Problem: From the entries below, return exactly the lines beginning at the one that contains "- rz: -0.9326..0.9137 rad" and ending at the one that contains "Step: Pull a", both of them included, and only those lines.
---------- Entries provided
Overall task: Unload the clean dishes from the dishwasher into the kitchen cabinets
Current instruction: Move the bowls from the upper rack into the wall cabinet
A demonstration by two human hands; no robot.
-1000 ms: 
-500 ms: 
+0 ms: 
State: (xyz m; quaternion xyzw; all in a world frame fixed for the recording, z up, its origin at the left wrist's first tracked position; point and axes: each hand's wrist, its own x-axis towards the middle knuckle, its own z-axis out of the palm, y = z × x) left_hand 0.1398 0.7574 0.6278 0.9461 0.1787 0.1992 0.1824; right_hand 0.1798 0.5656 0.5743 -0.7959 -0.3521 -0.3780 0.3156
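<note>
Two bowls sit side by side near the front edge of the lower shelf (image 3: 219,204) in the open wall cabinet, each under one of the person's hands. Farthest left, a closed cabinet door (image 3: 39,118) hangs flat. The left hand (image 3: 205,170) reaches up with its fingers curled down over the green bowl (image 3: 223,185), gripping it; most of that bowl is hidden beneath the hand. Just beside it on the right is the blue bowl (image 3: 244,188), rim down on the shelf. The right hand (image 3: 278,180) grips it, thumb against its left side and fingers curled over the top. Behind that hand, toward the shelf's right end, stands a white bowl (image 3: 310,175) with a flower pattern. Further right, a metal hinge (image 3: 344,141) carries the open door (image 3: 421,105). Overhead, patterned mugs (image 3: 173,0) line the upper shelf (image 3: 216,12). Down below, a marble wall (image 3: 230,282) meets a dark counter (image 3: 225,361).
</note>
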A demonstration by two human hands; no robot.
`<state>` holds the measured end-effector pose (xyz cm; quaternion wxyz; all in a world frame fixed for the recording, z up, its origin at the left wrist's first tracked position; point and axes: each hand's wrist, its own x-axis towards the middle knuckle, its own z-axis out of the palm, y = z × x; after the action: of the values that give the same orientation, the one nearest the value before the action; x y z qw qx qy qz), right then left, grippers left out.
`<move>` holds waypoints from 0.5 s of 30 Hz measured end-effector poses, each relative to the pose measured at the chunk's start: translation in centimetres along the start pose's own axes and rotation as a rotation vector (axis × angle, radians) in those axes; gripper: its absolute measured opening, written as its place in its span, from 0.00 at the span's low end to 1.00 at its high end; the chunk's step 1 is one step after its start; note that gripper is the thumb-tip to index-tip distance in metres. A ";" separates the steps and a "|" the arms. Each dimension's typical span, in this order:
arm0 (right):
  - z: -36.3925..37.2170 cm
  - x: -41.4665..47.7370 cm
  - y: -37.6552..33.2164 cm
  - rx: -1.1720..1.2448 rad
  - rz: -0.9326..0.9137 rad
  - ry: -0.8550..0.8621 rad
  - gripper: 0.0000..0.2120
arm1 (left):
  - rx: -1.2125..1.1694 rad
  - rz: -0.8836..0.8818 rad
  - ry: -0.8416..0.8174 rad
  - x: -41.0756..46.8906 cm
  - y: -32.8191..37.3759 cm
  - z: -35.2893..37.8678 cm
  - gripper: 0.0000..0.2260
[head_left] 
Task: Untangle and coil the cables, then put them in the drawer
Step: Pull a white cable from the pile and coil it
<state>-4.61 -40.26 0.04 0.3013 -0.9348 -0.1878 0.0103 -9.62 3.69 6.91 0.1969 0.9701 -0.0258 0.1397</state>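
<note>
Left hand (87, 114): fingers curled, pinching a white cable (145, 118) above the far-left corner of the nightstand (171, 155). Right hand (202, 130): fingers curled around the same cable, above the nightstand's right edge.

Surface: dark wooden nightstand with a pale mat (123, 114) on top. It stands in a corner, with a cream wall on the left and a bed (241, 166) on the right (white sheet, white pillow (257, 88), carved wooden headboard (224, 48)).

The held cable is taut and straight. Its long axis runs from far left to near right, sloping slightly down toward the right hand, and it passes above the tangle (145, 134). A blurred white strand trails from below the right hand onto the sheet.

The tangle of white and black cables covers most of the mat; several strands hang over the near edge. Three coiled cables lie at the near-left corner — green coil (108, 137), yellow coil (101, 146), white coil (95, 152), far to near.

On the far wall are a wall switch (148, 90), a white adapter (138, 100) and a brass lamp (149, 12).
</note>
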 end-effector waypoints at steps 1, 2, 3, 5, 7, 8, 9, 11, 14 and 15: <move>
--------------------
The completed task:
  - rz: -0.9326..0.9137 rad
  - ry: -0.8550..0.8621 rad
  - gripper: 0.0000..0.2120
arm1 (left):
  - rx: -1.2125..1.1694 rad
  - rz: -0.8836..0.8818 rad
  - ry: -0.8416..0.8174 rad
  - x: -41.0756..46.8906 cm
  - y: -32.8191..37.3759 cm
  - z: -35.2893..37.8678 cm
  - gripper: 0.0000..0.2260
[head_left] 
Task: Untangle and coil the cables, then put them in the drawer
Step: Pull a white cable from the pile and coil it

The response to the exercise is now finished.